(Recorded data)

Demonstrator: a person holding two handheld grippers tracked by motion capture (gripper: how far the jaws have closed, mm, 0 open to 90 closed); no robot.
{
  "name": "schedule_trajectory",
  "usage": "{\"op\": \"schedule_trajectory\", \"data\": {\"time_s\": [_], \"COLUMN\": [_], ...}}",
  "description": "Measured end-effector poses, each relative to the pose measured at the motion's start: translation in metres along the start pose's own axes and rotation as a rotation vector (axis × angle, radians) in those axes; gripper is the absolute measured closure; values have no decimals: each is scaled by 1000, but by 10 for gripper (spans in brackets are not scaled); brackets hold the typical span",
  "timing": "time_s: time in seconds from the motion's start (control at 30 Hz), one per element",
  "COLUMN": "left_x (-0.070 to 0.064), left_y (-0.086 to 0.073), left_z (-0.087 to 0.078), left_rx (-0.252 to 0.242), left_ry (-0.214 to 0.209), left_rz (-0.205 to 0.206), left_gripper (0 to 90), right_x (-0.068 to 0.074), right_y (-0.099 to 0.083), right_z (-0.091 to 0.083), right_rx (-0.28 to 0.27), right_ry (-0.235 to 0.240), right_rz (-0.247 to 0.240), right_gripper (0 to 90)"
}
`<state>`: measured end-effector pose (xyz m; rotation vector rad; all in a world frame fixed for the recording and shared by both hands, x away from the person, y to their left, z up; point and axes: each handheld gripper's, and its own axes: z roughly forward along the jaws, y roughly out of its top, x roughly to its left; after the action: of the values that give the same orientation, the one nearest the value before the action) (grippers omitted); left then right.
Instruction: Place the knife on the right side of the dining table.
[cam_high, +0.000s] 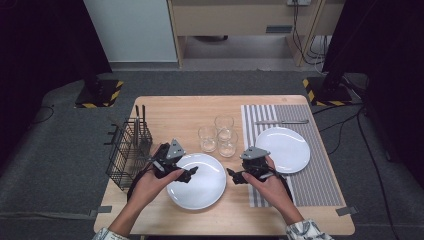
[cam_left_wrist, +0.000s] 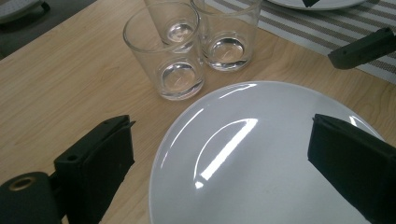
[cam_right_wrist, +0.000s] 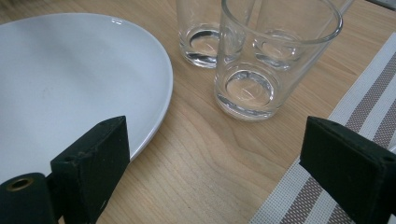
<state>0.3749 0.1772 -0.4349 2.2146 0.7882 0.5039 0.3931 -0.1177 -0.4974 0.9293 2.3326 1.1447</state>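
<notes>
We find left gripper (cam_high: 192, 172) and right gripper (cam_high: 231, 173) jaws spread, empty, flanking round white ceramic plate (cam_high: 200, 187), lower centre of high view. Plate ungrasped; lifting remains, we judge.

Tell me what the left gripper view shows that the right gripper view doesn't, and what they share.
Left gripper view alone: the second plate on the mat, and one jaw of the right claw reaching in from the right. Right gripper view alone: nothing of its own. Shared: the near white plate, three glasses, the striped placemat, the wooden table, and each claw's own jaws standing wide apart.
</notes>
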Motion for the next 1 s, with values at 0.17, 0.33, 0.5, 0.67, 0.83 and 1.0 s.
{"op": "schedule_trajectory", "data": {"time_s": [0.17, 0.33, 0.5, 0.67, 0.83, 1.0], "left_x": [3, 6, 9, 13, 13, 11], "left_y": [1, 0, 0, -2, -4, -8], "left_z": [-11, -18, -22, -28, -35, -46], "left_rx": [-4, 2, 4, 7, 11, 10], "left_ry": [14, 33, 42, 54, 63, 70], "left_rz": [-15, -19, -20, -23, -23, -14], "left_gripper": [62, 62, 62, 62, 62, 61], "right_x": [0, -1, 0, 3, 6, 7], "right_y": [0, 0, 0, 1, 2, 2], "right_z": [-1, -2, -2, -2, -1, -1], "right_rx": [-1, -4, -8, -8, -3, -4], "right_ry": [4, 3, 4, 13, 23, 24], "right_rz": [2, 5, 5, -2, -11, -12], "right_gripper": [83, 83, 82, 85, 86, 86]}}
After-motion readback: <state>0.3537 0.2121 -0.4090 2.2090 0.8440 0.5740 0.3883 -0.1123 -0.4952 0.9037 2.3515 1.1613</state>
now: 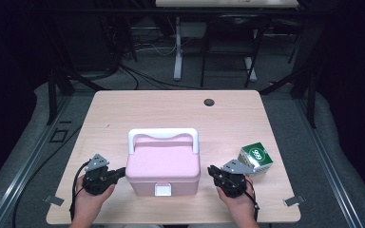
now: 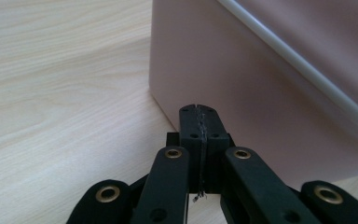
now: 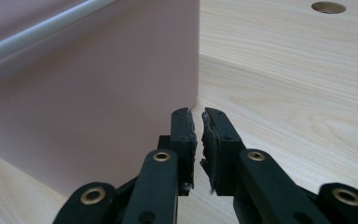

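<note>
A pink lidded box [image 1: 162, 164] with a white handle [image 1: 163, 135] and a white front latch [image 1: 163, 190] stands at the middle front of the wooden table [image 1: 171, 109]. My left gripper [image 1: 122, 171] is shut and empty, its tips close to the box's left wall [image 2: 261, 93]. In its own view the left gripper [image 2: 199, 111] points at the wall near a lower corner. My right gripper [image 1: 210, 170] sits at the box's right side. Its jaws [image 3: 198, 114] are closed to a hairline with nothing between them, next to the box's corner [image 3: 98, 93].
A small green and white carton [image 1: 255, 157] stands just right of my right hand. A round cable hole [image 1: 209, 102] lies near the table's far edge, also seen as a hole [image 3: 327, 7] in the right gripper view. Desk legs and cables lie beyond the table.
</note>
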`<action>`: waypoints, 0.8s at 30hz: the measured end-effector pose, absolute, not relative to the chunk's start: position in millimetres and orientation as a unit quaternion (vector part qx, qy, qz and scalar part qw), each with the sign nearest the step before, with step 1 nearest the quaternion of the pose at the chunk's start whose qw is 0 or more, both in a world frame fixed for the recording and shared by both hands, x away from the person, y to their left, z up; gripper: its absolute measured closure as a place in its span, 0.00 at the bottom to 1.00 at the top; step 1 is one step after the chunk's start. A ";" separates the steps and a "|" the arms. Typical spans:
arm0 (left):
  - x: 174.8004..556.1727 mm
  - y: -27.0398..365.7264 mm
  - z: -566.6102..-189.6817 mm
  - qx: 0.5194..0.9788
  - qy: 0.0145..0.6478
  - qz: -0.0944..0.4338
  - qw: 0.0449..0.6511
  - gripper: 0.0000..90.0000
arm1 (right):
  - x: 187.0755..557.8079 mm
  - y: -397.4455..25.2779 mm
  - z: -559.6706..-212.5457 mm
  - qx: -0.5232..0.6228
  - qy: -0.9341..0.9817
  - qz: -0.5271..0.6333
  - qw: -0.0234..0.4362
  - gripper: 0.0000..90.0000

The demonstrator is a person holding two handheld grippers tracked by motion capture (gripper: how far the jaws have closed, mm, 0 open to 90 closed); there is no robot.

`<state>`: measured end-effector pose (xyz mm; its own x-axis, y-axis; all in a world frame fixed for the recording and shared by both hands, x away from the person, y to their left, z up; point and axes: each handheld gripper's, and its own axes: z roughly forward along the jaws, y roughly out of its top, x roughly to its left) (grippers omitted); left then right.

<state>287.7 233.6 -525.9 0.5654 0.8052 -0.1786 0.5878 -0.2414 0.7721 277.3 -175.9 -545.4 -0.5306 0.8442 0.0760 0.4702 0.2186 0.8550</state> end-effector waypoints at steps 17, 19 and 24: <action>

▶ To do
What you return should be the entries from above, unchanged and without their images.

▶ Solution below
Demonstrator: a person holding two handheld grippers tracked by motion capture (gripper: how far the jaws have closed, mm, 0 open to 90 closed); no robot.
{
  "name": "schedule_trajectory",
  "usage": "{\"op\": \"schedule_trajectory\", \"data\": {\"time_s\": [_], \"COLUMN\": [_], ...}}",
  "description": "Measured end-effector poses, each relative to the pose measured at the motion's start: translation in metres along the start pose's own axes and rotation as a rotation vector (axis × angle, radians) in those axes; gripper is the absolute measured closure; values have no decimals: each is scaled by 1000, but by 10 for gripper (spans in brackets are not scaled); brackets hold the typical span",
  "timing": "time_s: time in seconds from the motion's start (control at 30 Hz), one per element",
  "COLUMN": "left_x (-0.070 to 0.064), left_y (-0.086 to 0.073), left_z (-0.087 to 0.078), left_rx (-0.252 to 0.242), left_ry (-0.214 to 0.209), left_rz (-0.205 to 0.206), left_gripper (0 to 90), right_x (-0.068 to 0.074), right_y (-0.099 to 0.083), right_z (-0.091 to 0.083), right_rx (-0.28 to 0.27), right_ry (-0.235 to 0.240), right_rz (-0.247 to 0.240), right_gripper (0 to 90)"
}
`<state>`: measured end-effector pose (xyz m; rotation vector rad; all in a world frame fixed for the recording and shared by both hands, x away from the person, y to their left, z up; point and axes: each handheld gripper's, and its own axes: z roughly forward along the jaws, y roughly out of its top, x roughly to its left; after the action: of the values that give the same orientation, the one nearest the value before the action) (grippers omitted); left then right.
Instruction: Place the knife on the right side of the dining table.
[cam_high, +0.000s] 
[cam_left_wrist, +0.000s] 
[cam_right_wrist, +0.000s] 
<state>0.3749 0.1772 -0.4349 2.2146 0.7882 0.5039 0.3931 -0.1177 -0.4974 0.9293 2.3326 1.1447</state>
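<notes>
We find left gripper (cam_high: 192, 172) and right gripper (cam_high: 231, 173) jaws spread, empty, flanking round white ceramic plate (cam_high: 200, 187), lower centre of high view. Plate ungrasped; lifting remains, we judge.

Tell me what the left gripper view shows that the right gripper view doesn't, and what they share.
Left gripper view alone: the second plate on the mat, and one jaw of the right claw reaching in from the right. Right gripper view alone: nothing of its own. Shared: the near white plate, three glasses, the striped placemat, the wooden table, and each claw's own jaws standing wide apart.
</notes>
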Motion for the next 1 s, with values at 0.17, 0.33, 0.5, 0.67, 0.83 and 1.0 s.
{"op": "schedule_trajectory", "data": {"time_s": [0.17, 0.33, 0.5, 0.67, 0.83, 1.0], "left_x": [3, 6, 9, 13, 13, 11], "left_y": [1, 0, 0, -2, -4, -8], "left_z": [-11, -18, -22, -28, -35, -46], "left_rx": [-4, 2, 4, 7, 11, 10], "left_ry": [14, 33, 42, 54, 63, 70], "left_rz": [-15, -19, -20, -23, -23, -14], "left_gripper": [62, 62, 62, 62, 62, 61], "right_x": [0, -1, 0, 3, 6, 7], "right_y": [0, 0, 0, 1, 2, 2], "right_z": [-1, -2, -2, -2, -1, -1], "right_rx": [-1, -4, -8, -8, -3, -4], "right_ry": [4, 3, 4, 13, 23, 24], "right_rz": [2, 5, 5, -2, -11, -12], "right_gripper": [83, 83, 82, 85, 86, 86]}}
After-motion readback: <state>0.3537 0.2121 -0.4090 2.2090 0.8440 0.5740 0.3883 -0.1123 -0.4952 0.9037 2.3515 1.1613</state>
now: 
now: 
now: 

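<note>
A pink lidded box [image 1: 162, 164] with a white handle [image 1: 163, 135] and a white front latch [image 1: 163, 190] stands at the middle front of the wooden table [image 1: 171, 109]. My left gripper [image 1: 122, 171] is shut and empty, its tips close to the box's left wall [image 2: 261, 93]. In its own view the left gripper [image 2: 199, 111] points at the wall near a lower corner. My right gripper [image 1: 210, 170] sits at the box's right side. Its jaws [image 3: 198, 114] are closed to a hairline with nothing between them, next to the box's corner [image 3: 98, 93].
A small green and white carton [image 1: 255, 157] stands just right of my right hand. A round cable hole [image 1: 209, 102] lies near the table's far edge, also seen as a hole [image 3: 327, 7] in the right gripper view. Desk legs and cables lie beyond the table.
</note>
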`<action>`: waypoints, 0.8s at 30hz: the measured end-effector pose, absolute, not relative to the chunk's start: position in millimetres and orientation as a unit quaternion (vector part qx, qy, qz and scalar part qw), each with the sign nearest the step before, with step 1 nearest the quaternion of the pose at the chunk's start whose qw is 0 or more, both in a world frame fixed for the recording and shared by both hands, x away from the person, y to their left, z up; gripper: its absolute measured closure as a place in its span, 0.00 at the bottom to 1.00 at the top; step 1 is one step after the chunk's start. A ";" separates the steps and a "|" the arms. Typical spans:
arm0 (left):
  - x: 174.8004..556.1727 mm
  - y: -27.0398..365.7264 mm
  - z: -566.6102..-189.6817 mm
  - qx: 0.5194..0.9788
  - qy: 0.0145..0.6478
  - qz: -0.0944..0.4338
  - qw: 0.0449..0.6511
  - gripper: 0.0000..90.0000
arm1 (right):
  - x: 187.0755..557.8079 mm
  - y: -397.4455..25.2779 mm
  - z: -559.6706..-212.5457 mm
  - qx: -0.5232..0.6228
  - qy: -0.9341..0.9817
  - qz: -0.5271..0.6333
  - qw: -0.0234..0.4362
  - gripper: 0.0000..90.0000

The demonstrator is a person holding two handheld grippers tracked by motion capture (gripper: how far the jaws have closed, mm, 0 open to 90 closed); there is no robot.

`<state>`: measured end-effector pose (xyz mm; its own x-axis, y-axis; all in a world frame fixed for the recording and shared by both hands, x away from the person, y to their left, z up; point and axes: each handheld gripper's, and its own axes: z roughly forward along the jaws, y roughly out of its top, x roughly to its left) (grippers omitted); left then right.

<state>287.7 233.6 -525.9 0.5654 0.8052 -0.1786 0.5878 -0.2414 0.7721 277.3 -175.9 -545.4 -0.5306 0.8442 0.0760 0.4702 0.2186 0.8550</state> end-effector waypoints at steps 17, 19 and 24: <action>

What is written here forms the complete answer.